### WHAT YOU WILL DO
Write out the material below exactly, with no line missing.
>>>>
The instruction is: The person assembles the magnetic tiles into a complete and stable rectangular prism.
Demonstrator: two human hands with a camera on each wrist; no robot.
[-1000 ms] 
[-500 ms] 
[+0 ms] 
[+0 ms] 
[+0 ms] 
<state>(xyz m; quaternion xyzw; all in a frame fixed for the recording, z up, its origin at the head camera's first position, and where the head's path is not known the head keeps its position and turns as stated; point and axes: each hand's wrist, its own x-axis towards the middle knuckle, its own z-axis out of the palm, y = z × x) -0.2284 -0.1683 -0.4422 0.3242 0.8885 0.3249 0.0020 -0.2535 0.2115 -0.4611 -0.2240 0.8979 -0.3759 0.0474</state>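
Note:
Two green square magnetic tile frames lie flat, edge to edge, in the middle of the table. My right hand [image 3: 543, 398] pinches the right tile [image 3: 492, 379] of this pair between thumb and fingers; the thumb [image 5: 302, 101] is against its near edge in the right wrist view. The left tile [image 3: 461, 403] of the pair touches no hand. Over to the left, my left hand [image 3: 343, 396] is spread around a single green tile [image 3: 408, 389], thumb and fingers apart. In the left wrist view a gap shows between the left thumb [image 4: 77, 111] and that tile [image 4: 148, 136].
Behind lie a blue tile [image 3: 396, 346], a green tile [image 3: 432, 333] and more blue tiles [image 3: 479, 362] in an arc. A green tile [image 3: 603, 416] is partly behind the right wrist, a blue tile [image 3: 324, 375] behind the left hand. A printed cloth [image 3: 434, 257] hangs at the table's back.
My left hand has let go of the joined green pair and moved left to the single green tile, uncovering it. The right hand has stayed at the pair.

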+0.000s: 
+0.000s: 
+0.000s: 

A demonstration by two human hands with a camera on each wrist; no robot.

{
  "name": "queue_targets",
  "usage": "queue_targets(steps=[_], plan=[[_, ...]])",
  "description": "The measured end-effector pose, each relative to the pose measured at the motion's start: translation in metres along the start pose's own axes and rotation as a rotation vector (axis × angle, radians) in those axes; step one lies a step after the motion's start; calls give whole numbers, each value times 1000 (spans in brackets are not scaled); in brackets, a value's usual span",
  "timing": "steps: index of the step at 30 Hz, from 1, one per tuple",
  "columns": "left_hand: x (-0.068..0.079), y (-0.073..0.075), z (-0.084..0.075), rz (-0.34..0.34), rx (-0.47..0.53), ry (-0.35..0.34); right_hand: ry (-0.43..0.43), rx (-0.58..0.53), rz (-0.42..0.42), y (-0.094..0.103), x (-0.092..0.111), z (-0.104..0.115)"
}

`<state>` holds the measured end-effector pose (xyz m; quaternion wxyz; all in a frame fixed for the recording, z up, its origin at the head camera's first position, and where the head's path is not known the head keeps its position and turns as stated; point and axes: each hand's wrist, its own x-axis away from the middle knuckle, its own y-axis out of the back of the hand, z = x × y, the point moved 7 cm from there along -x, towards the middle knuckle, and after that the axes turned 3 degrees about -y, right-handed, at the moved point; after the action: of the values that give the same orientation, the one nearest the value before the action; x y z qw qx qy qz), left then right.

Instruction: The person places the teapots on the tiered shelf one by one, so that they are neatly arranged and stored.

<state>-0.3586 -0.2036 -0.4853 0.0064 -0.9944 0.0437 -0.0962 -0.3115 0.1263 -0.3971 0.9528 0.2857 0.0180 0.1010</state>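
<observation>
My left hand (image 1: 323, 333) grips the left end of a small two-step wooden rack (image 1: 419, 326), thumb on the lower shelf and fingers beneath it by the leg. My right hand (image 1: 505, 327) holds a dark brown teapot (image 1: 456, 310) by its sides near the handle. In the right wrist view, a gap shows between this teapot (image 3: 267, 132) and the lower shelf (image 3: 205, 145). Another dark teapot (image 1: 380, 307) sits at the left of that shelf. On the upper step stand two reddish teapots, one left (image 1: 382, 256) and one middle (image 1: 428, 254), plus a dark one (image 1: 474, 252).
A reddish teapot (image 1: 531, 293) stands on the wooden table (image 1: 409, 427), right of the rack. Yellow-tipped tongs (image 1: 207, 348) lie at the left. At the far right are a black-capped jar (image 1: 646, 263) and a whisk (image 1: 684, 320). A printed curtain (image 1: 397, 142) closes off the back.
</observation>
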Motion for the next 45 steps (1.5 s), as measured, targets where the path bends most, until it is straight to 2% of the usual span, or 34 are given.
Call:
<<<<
### RESULT FOR THIS TASK
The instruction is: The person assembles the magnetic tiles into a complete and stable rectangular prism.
Demonstrator: two human hands with a camera on each wrist; no robot.
[-1000 ms] 
[-500 ms] 
[+0 ms] 
[+0 ms] 
[+0 ms] 
<state>(xyz m; quaternion xyzw; all in a frame fixed for the recording, z up, its origin at the head camera's first position, and where the head's path is not known the head keeps its position and turns as stated; point and axes: each hand's wrist, its own x-axis towards the middle knuckle, its own z-axis out of the palm, y = z × x) -0.2284 -0.1683 -0.4422 0.3242 0.8885 0.3249 0.0020 -0.2535 0.2115 -0.4611 -0.2240 0.8979 -0.3759 0.0474</state>
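Note:
Two green square magnetic tile frames lie flat, edge to edge, in the middle of the table. My right hand [image 3: 543, 398] pinches the right tile [image 3: 492, 379] of this pair between thumb and fingers; the thumb [image 5: 302, 101] is against its near edge in the right wrist view. The left tile [image 3: 461, 403] of the pair touches no hand. Over to the left, my left hand [image 3: 343, 396] is spread around a single green tile [image 3: 408, 389], thumb and fingers apart. In the left wrist view a gap shows between the left thumb [image 4: 77, 111] and that tile [image 4: 148, 136].
Behind lie a blue tile [image 3: 396, 346], a green tile [image 3: 432, 333] and more blue tiles [image 3: 479, 362] in an arc. A green tile [image 3: 603, 416] is partly behind the right wrist, a blue tile [image 3: 324, 375] behind the left hand. A printed cloth [image 3: 434, 257] hangs at the table's back.
My left hand has let go of the joined green pair and moved left to the single green tile, uncovering it. The right hand has stayed at the pair.
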
+0.000s: 
+0.000s: 
+0.000s: 

A demonstration by two human hands with a camera on each wrist; no robot.

{
  "name": "queue_targets",
  "usage": "queue_targets(steps=[_], plan=[[_, ...]])",
  "description": "The measured end-effector pose, each relative to the pose measured at the motion's start: translation in metres along the start pose's own axes and rotation as a rotation vector (axis × angle, radians) in those axes; step one lies a step after the motion's start; calls give whole numbers, each value times 1000 (spans in brackets are not scaled); in brackets, a value's usual span",
  "timing": "steps: index of the step at 30 Hz, from 1, one per tuple",
  "columns": "left_hand: x (-0.068..0.079), y (-0.073..0.075), z (-0.084..0.075), rz (-0.34..0.34), rx (-0.47..0.53), ry (-0.35..0.34); right_hand: ry (-0.43..0.43), rx (-0.58..0.53), rz (-0.42..0.42), y (-0.094..0.103), x (-0.092..0.111), z (-0.104..0.115)"
}

`<state>` holds the measured end-effector pose (xyz m; quaternion wxyz; all in a frame fixed for the recording, z up, its origin at the head camera's first position, and where the head's path is not known the head keeps its position and turns as stated; point and axes: each hand's wrist, its own x-axis away from the middle knuckle, its own y-axis out of the back of the hand, z = x × y, the point moved 7 cm from there along -x, towards the middle knuckle, and after that the axes turned 3 degrees about -y, right-handed, at the moved point; after the action: of the values that give the same orientation, the one nearest the value before the action; x y z qw qx qy qz), left then right.

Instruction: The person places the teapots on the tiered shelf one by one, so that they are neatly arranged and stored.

<state>-0.3586 -0.2036 -0.4853 0.0064 -0.9944 0.0437 -0.0962 -0.3115 0.1263 -0.3971 0.9528 0.2857 0.0180 0.1010</state>
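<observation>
My left hand (image 1: 323, 333) grips the left end of a small two-step wooden rack (image 1: 419, 326), thumb on the lower shelf and fingers beneath it by the leg. My right hand (image 1: 505, 327) holds a dark brown teapot (image 1: 456, 310) by its sides near the handle. In the right wrist view, a gap shows between this teapot (image 3: 267, 132) and the lower shelf (image 3: 205, 145). Another dark teapot (image 1: 380, 307) sits at the left of that shelf. On the upper step stand two reddish teapots, one left (image 1: 382, 256) and one middle (image 1: 428, 254), plus a dark one (image 1: 474, 252).
A reddish teapot (image 1: 531, 293) stands on the wooden table (image 1: 409, 427), right of the rack. Yellow-tipped tongs (image 1: 207, 348) lie at the left. At the far right are a black-capped jar (image 1: 646, 263) and a whisk (image 1: 684, 320). A printed curtain (image 1: 397, 142) closes off the back.
</observation>
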Motion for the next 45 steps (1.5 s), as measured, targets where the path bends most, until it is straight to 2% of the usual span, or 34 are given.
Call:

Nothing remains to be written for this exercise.